Large modern Western mining companies are used to working around restrictions like APEIs. They are sensitive to their public image. But the longer the CCZ stays off limits, and the more regulatory roadblocks that are set up to slow them down, the more damage will be done to tropical forests by mining companies with fewer scruples.
In September a moratorium on the operation of the Raja Ampat nickel mine in Indonesia was lifted. You can see the images from Greenpeace of damage allegedly caused by this mine in an offshore reef. Such allegations have been frequent during the expansion of Indonesian nickel in the past 20 years. In 2023, 18 workers were killed and 46 injured in an explosion at a nickel refinery in Indonesia.
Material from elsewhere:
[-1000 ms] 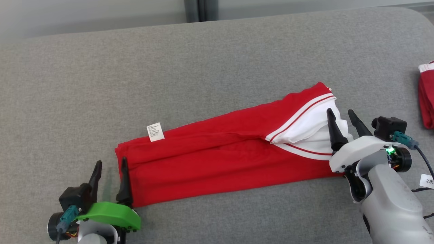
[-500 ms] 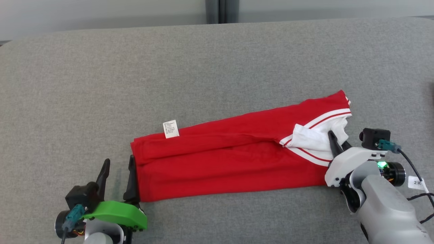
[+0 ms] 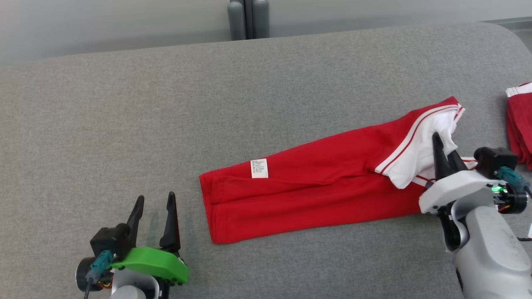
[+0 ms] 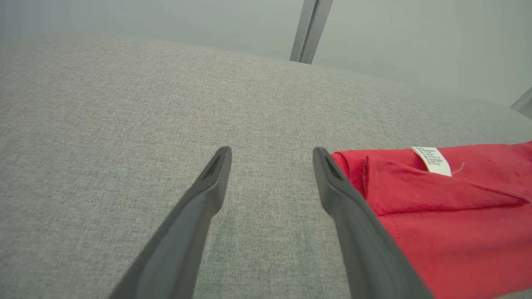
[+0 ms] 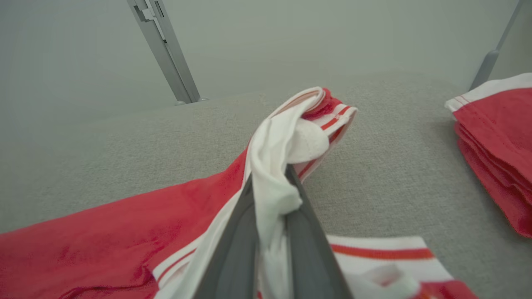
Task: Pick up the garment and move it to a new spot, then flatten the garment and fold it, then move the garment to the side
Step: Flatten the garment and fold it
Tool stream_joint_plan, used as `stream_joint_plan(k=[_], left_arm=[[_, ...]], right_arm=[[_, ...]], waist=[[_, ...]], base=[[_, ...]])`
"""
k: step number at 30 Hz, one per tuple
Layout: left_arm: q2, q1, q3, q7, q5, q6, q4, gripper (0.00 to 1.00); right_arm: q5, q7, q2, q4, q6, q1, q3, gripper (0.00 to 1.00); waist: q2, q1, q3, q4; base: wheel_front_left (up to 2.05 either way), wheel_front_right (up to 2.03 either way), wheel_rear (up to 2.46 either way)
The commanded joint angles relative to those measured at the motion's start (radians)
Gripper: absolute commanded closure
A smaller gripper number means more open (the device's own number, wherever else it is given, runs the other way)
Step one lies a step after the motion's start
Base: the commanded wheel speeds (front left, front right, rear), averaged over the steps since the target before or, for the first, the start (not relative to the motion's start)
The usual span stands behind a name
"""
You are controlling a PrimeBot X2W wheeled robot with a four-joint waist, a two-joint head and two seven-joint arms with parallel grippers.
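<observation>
Jaws first: right gripper (image 3: 444, 144) pressed together on a bunch of white cloth at the garment's striped end, and in the right wrist view (image 5: 270, 174) that cloth is squeezed up between the two dark fingers. Left gripper (image 3: 155, 195) spread wide, holding nothing, low over bare grey fabric near the front edge. The left wrist view (image 4: 272, 149) puts its right finger just beside the garment's near corner; I can't tell if it touches. Garment (image 3: 311, 187) is a long red strip, folded lengthwise, lying on the right half of the padded surface (image 3: 124, 104) and slanting from mid-front toward the back right corner. White band (image 3: 415, 162) with thin red stripes at the right end, small care label (image 3: 259, 168) on the left end. Thin matte knit, I judge: light, limp, no stiffness, so it will sag and unfold if lifted by one point. The surface is a coarse weave and should drag on it, not let it slide. Best holds look like the two end corners, pinching every layer, with the left jaws taking the corner below the label. Second red pile (image 3: 519, 120) sits at the right edge, apart from the work.
</observation>
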Motion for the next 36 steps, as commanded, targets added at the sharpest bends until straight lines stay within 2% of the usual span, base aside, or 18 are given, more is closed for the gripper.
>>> stream_joint_plan(k=[1, 4, 9, 14, 22, 23, 24, 25, 30, 36], left_arm=[[0.003, 0.008, -0.005, 0.0, -0.011, 0.005, 0.002, 0.0], [0.003, 0.018, -0.013, 0.0, -0.015, 0.005, 0.004, 0.0], [0.003, 0.022, -0.03, 0.0, -0.012, 0.003, 0.014, 0.0], [0.003, 0.02, -0.047, 0.0, -0.015, 0.004, 0.029, 0.0], [0.003, 0.018, -0.082, 0.0, -0.026, 0.012, 0.037, 0.0], [0.003, 0.019, -0.085, 0.0, -0.027, 0.012, 0.039, 0.0], [0.003, 0.02, -0.087, 0.0, -0.028, 0.012, 0.04, 0.0], [0.003, 0.022, -0.086, 0.0, -0.029, 0.013, 0.041, 0.0], [0.003, 0.028, -0.063, 0.0, -0.029, 0.023, 0.036, 0.0], [0.003, 0.032, -0.028, 0.0, -0.008, 0.031, 0.02, 0.0]], right_arm=[[-0.012, -0.004, 0.011, -0.05, -0.001, 0.022, 0.005, 1.0], [-0.001, -0.004, 0.056, -0.15, -0.001, 0.063, 0.074, 1.0], [0.089, -0.003, 0.071, -0.22, -0.001, 0.092, 0.274, 1.0], [0.217, -0.003, 0.073, -0.227, -0.001, 0.066, 0.47, 1.0], [0.349, -0.003, 0.073, -0.178, -0.001, -0.015, 0.693, 1.0], [0.366, -0.003, 0.073, -0.175, -0.001, -0.024, 0.716, 0.72], [0.378, -0.003, 0.073, -0.172, -0.001, -0.031, 0.738, 0.28], [0.399, -0.003, 0.073, -0.176, -0.001, -0.038, 0.76, 0.0], [0.411, -0.003, 0.072, -0.192, -0.001, -0.055, 0.775, 0.0], [0.244, -0.003, 0.072, -0.159, -0.001, -0.013, 0.598, 0.0]], waist=[[-0.0001, 0.0, -0.009, -0.001], [-0.0001, 0.0, -0.018, 0.004], [-0.0001, 0.0, -0.027, 0.036], [-0.0001, 0.0, -0.033, 0.084], [-0.0001, 0.0, -0.035, 0.182], [-0.0001, 0.0, -0.035, 0.192], [-0.0001, 0.0, -0.035, 0.197], [-0.0001, 0.0, -0.036, 0.202], [-0.0001, 0.0, -0.045, 0.189], [-0.0001, 0.0, -0.058, 0.121]], base=[[0.0, 0.0, 0.0], [0.0, 0.0, 0.0], [0.0, 0.0, 0.0], [0.0, 0.0, 0.0], [0.0, 0.0, 0.0], [0.0, 0.0, 0.0], [0.0, 0.0, 0.0], [0.0, 0.0, 0.0], [0.0, 0.0, 0.0], [0.0, 0.0, 0.0]])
Would mining in the CCZ displace Indonesian nickel?
Mines everywhere are quickly mothballed when a cheaper alternative emerges. The vertical integration in Indonesia of mines with refineries close by makes the resulting nickel very cheap. Global markets have shown little concern for the tropical forest impacts. But you can be sure that if CCZ nickel was cheap enough, those markets would react in a heartbeat.
In Part III, I’ll expand the kinds of land-use comparisons. Environmentalists are very selective in what they fight for. The Australian environment movement, in particular, is often said to have been born in the fight for Kelly’s Bush in the early 1970s. The first “Green Bans” in the world were enacted to protect 7 acres of bush in Sydney’s rich North Shore. The Builder’s Labourers Union joined the fight led by one Jack Mundey. Contemporaneously, Bob Kleberg of King’s Ranch in Texas bought and bulldozed 50,000 acres (20,000 hectares) of virgin rainforest in North Queensland to run cattle. By the time of the famous protests at Kelly’s Bush, the protesters may well have been using “rainforest beef” on BBQs to raise funds to save their precious 7 acres. In the past 50 years, not much has changed, environmentalist all over the world are still very selective in what they fight for.